Exercise directions.
Transcribe exactly the portion of the listing below that runs from the line containing "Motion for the" through its last line.

Supplied material.
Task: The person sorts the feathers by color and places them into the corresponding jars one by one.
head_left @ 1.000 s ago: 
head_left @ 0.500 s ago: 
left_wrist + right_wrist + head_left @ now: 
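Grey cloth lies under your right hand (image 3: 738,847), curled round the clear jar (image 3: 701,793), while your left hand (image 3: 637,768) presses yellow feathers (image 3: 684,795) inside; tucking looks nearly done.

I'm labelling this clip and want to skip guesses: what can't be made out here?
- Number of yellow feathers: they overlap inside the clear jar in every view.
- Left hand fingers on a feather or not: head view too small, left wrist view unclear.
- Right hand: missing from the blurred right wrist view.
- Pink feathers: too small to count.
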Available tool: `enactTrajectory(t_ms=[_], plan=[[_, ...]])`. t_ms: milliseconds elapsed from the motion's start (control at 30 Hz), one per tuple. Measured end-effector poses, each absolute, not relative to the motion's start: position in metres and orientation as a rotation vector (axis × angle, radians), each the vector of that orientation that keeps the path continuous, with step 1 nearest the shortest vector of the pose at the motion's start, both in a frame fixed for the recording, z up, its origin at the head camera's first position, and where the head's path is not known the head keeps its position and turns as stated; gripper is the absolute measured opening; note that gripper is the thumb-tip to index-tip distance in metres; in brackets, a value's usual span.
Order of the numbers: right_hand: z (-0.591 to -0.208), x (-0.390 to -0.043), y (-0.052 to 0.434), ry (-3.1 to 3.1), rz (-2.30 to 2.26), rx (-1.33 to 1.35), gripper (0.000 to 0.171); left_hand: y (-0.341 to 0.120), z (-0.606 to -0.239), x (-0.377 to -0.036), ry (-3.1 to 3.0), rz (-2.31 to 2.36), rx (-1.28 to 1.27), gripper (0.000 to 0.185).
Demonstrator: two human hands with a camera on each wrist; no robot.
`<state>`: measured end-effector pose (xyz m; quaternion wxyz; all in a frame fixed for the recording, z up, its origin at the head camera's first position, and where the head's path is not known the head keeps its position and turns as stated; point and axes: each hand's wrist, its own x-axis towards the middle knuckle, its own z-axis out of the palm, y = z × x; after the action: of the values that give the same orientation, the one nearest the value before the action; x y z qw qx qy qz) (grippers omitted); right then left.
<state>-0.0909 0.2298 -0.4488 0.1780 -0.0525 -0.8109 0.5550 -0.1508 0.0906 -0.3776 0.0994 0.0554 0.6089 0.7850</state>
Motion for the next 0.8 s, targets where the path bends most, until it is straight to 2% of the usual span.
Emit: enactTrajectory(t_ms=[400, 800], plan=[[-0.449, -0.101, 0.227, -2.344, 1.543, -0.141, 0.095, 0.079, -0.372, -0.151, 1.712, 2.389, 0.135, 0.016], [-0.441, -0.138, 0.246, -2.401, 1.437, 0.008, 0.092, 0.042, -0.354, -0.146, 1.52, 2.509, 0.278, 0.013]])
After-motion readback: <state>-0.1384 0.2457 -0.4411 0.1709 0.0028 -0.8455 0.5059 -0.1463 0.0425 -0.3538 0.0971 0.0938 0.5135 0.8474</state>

Written reply.
Motion for the next 0.8 s, targets where the path bends most, until it is straight to 2% of the usual span.
Emit: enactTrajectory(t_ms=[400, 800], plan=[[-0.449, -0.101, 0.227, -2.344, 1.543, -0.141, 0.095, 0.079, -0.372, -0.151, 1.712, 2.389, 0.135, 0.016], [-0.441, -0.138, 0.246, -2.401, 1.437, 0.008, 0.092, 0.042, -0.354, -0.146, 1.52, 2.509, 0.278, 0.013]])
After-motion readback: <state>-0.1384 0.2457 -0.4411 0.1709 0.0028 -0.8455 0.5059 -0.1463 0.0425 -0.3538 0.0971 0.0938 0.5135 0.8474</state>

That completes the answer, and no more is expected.